Gail Riplinger, the Queen of King James Onlyism, suggests that modern Bible versions like the NASB or NIV, are designed to corrupt the Christian churches so they will be more willing to embrace the new age and the Antichrist. How exactly does the new age movement and modern translations connect? Ms. Riplinger ties together all sorts of absurd ideas that make no sense and are unsupportable by any known historic fact. I won’t rehash them here, but you can check out a couple of reviews of her claims here and here.
Another big conspiracy in the last decade or so that some Christians have advocated involves the terrorist attacks on 9/11. In spite of the fact that the government is nothing but a massive, bloated bureaucracy run by cubicle dwelling hacks who lose my tax returns, many people believe they had the know-how to fake hijacking 4 airliners full of people, set off controlled demolitions to knock down the World Trade Center, while at the same time keeping it all hidden from the millions of eye-witnesses in the general public (except of course for the anointed few with the open minds and dot connecting capabilities).
Others suggest that the government used holographic missiles that only looked like 757s. Since when has the government had Star Trek like holographic technology? Am I to conclude that all those terrified passengers who called from the cell-phones were really on some holo-deck in a government facility? Yet tin-hat theologians will continue to buy into those fanciful scenarios because it apparently justify some religious reasoning about the power of one world government or something.
– Conspiracies are based upon irrational scenarios. The fanciful ones are bad enough, but even more telling evidence showing how bogus conspiracy theories can be is how the ones with similar themes will contradict each other.
For instance, let’s return to the moon hoax. Moon hoax conspirators are convinced that none of the Apollo missions went to the moon and the government is covering it up. Yet, other conspiracy theorists claim the Apollo missions did get men to the moon, but the government is attempting to cover over the fact that the astronauts saw giant building and other alien structures. Now, both of those scenarios cannot be correct. Which one is wrong and which one is right and why?
It would be good to remind ourselves of Ockham’s razor, the philosophical principle developed by the philosopher Christian William of Ockham in the 14th century. Simply put Ockham’s razor states: all things being equal, the simplest explanation is probably the correct one.

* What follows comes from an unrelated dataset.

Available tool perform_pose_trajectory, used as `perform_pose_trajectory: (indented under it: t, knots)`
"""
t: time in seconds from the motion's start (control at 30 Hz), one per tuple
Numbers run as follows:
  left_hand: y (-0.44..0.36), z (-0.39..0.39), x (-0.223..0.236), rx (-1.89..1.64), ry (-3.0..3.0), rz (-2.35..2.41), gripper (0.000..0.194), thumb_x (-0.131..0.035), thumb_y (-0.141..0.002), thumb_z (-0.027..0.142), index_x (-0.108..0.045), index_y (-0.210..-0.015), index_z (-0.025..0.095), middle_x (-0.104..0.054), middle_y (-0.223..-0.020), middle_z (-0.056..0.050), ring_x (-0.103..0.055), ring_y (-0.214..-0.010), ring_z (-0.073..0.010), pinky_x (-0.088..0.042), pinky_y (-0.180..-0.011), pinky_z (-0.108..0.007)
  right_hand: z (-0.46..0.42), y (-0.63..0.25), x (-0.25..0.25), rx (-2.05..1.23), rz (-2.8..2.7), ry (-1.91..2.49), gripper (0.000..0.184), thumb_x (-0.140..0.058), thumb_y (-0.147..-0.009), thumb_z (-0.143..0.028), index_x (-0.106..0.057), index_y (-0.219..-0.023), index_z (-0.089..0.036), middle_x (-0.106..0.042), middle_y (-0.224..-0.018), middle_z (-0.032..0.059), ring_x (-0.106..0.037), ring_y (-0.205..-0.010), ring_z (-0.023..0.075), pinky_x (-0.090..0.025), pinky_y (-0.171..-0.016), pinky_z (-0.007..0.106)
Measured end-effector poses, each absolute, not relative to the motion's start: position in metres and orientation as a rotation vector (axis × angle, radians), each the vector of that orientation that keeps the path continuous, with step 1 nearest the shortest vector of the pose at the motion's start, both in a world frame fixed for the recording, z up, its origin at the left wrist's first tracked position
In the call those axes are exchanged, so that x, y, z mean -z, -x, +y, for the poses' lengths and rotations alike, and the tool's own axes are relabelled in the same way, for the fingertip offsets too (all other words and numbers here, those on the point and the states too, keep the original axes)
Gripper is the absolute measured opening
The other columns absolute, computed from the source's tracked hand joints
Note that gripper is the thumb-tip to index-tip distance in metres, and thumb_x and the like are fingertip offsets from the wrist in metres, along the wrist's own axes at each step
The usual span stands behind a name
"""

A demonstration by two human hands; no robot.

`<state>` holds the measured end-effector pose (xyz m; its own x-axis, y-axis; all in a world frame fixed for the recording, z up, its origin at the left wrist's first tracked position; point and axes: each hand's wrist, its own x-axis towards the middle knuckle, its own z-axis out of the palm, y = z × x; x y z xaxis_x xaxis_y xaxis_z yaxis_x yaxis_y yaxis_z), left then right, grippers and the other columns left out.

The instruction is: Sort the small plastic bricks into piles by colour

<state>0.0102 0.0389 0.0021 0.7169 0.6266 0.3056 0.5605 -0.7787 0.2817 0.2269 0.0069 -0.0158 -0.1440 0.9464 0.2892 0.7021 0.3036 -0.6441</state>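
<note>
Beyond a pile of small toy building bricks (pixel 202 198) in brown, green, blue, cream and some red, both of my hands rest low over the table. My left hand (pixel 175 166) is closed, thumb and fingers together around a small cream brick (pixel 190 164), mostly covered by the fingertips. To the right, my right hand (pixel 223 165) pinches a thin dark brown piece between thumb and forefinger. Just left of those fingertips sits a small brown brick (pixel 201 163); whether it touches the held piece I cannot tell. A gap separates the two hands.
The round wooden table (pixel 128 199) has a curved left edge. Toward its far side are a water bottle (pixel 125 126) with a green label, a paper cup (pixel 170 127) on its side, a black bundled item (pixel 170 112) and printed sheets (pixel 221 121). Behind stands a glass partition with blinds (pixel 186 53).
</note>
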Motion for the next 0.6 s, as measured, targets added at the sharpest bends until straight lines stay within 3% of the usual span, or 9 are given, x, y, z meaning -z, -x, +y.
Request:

What is the simplest explanation for the moon landing? Was it hoaxed and then systematically covered up? Or did NASA really send up 17 Apollo missions with five of them (excepting #13) landing on the moon?
Consider another one from the fevered minds of end-times fanatics. Their literature is filled with warnings for believers to beware of events that are transpiring in the current day world that will allegedly lead to a One World government and the rise of the Antichrist. Yet, I would think, as ones who are fixated on end-times events and the Second Coming of Jesus, they would want a One World government taking place and the Antichrist coming forward.
Those are just a handful of examples of how conspiracy theories are detrimental to a Christian’s spirituality. A Christian who gives himself to pursuing conspiracy theories or allowing them to shape his or her view of the world is in danger of putting his mind in subjection to futility.